**What is required**:
Please repeat, unchanged, the lines at the top of the listing below, ending with the one that has "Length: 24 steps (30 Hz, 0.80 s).".

**Data block**:

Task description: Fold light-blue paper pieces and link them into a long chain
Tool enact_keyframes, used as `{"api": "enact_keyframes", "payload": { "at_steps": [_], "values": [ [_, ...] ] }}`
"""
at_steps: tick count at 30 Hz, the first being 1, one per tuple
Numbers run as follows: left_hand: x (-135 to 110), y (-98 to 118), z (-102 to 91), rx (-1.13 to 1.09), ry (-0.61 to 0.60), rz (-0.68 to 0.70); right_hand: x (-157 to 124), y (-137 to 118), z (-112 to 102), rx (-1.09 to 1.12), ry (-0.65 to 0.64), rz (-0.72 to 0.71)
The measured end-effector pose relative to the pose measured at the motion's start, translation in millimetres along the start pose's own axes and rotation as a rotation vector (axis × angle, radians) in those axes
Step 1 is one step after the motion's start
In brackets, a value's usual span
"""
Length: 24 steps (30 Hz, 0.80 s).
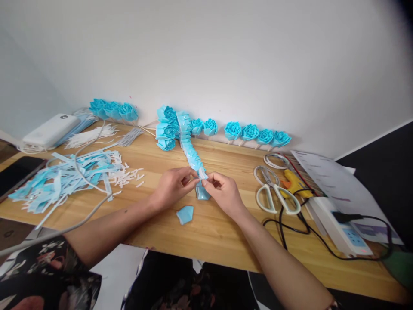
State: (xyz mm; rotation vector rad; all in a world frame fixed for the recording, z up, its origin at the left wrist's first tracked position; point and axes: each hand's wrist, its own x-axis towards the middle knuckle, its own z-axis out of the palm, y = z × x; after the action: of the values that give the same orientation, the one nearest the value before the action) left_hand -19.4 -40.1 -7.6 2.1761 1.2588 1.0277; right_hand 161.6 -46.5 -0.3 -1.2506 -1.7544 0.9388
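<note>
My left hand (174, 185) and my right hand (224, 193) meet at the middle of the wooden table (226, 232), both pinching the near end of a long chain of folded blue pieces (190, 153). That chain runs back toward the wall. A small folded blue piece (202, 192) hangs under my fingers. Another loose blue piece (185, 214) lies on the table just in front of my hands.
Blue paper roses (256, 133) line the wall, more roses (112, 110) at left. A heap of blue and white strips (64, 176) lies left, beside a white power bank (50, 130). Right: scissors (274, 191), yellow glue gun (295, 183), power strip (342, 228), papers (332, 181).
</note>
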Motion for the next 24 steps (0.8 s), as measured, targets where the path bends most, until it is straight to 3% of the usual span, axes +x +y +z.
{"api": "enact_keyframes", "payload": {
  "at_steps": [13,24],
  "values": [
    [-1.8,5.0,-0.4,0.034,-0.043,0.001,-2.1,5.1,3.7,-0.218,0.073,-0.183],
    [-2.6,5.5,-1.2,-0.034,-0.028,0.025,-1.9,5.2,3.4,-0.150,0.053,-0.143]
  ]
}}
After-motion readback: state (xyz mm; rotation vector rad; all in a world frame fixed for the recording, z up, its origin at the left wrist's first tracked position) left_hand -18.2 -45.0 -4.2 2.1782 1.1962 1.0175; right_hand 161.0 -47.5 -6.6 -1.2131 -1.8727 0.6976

**Result of the exercise**:
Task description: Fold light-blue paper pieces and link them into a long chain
Tool enact_keyframes, used as `{"api": "enact_keyframes", "payload": { "at_steps": [_], "values": [ [_, ...] ] }}`
"""
at_steps: tick count at 30 Hz, the first being 1, one per tuple
Numbers run as follows: left_hand: x (-135 to 110), y (-98 to 118), z (-102 to 91), rx (-1.13 to 1.09), ry (-0.61 to 0.60), rz (-0.68 to 0.70); right_hand: x (-157 to 124), y (-137 to 118), z (-112 to 102), rx (-1.09 to 1.12), ry (-0.65 to 0.64), rz (-0.72 to 0.71)
The measured end-effector pose relative to the pose measured at the motion's start, translation in millimetres along the start pose's own axes and rotation as a rotation vector (axis × angle, radians) in those axes
Step 1 is one step after the motion's start
In brackets, a value's usual span
"""
Length: 24 steps (30 Hz, 0.80 s).

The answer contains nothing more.